▶ WHAT IS NEEDED
A word-for-word copy of the data, with no images, is the required answer.

───── RECORD SET ─────

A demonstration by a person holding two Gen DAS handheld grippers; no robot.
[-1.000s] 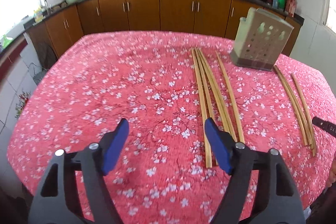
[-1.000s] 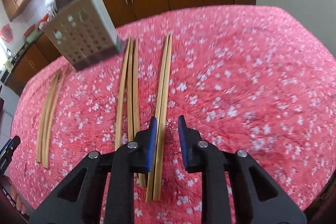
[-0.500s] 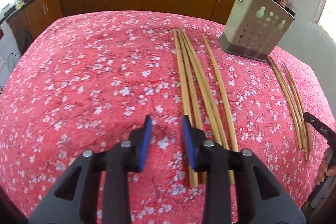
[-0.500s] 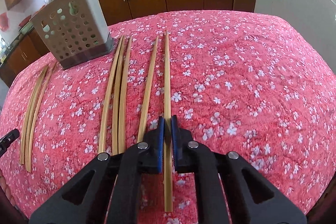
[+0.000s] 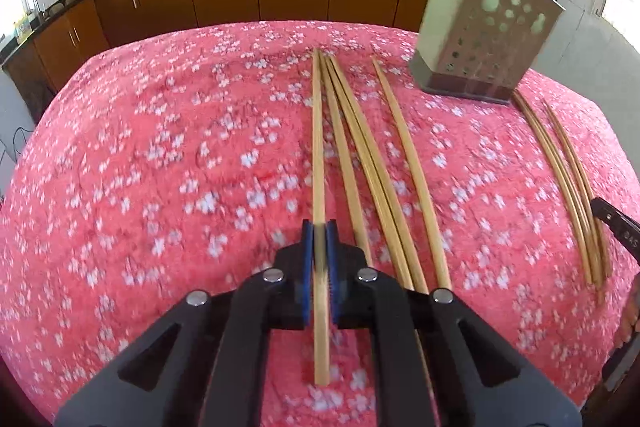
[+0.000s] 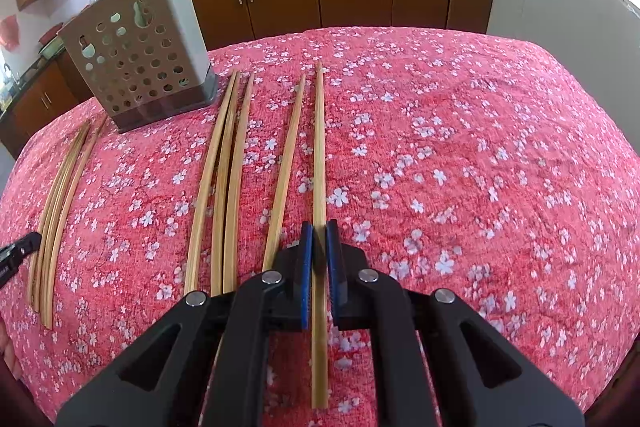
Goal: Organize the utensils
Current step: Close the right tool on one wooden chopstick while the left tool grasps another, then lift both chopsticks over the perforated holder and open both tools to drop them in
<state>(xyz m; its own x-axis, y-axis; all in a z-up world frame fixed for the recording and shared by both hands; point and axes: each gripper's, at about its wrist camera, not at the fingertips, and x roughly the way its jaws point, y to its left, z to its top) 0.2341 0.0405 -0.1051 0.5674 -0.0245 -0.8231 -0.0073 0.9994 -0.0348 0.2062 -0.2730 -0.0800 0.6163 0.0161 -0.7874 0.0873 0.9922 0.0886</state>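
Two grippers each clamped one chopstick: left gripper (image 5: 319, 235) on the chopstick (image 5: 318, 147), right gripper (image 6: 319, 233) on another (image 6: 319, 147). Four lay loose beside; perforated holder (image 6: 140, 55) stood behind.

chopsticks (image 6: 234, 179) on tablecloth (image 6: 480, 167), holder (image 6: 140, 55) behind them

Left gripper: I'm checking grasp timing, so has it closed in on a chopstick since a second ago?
Yes. The left gripper has shifted right and forward toward the perforated utensil holder, and its jaws have narrowed from wide open to clamping the leftmost chopstick.
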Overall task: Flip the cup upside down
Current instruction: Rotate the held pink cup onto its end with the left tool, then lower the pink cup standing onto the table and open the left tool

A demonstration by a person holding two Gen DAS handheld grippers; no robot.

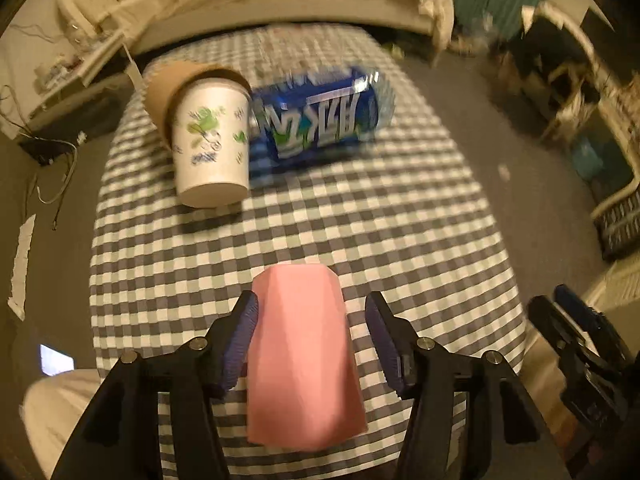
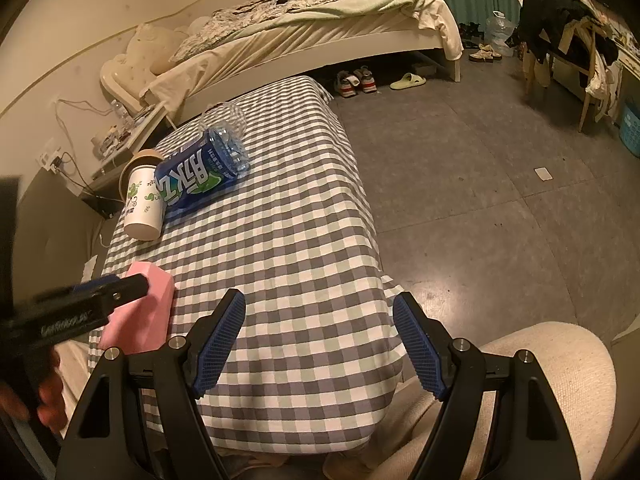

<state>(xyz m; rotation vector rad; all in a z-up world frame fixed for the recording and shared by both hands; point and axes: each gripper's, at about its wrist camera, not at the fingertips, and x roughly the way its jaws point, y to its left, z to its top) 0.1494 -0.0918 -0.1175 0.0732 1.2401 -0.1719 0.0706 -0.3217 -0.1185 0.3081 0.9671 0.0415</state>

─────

▶ EXERCISE OUTPUT
A demonstration by a person holding two Gen DAS handheld grippers; no robot.
[-1.000s] 
[-1.000s] 
[-0.500s] 
[-0.500s] 
[+0.000s] 
[+0.000s] 
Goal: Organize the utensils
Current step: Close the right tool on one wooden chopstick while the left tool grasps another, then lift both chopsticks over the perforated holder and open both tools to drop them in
<state>(xyz m; its own x-axis, y-axis; all in a z-up world frame fixed for the recording and shared by both hands; point and axes: each gripper's, at about its wrist camera, not at the fingertips, and x roughly the way its jaws point, y to its left, z to its top) 0.2341 0.0405 -0.1051 0.5674 -0.0245 -0.8231 -0.0073 0.9994 -0.0348 0.2062 -0.2730 -0.0800 0.6163 0.0161 -0.7874 0.0873 0.9922 0.0886</state>
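Two grippers each clamped one chopstick: left gripper (image 5: 319, 235) on the chopstick (image 5: 318, 147), right gripper (image 6: 319, 233) on another (image 6: 319, 147). Four lay loose beside; perforated holder (image 6: 140, 55) stood behind.

chopsticks (image 6: 234, 179) on tablecloth (image 6: 480, 167), holder (image 6: 140, 55) behind them

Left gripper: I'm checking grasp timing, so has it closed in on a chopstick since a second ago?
Yes. The left gripper has shifted right and forward toward the perforated utensil holder, and its jaws have narrowed from wide open to clamping the leftmost chopstick.
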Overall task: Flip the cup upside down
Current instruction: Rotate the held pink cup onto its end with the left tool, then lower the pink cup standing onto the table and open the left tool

A demonstration by a person holding two Gen DAS handheld grippers; no robot.


<state>(xyz m; rotation vector rad; all in a z-up world frame fixed for the recording and shared by both hands; point and axes: each gripper's, at about its wrist camera, not at the fingertips, and x roughly the way its jaws point, y to its left, z to its top) 0.1494 -0.0918 -0.1175 0.0732 1.2401 -0.1719 0.0706 -0.3217 -0.1185 0.3081 0.9671 0.0415</state>

The output for this exercise is now complete.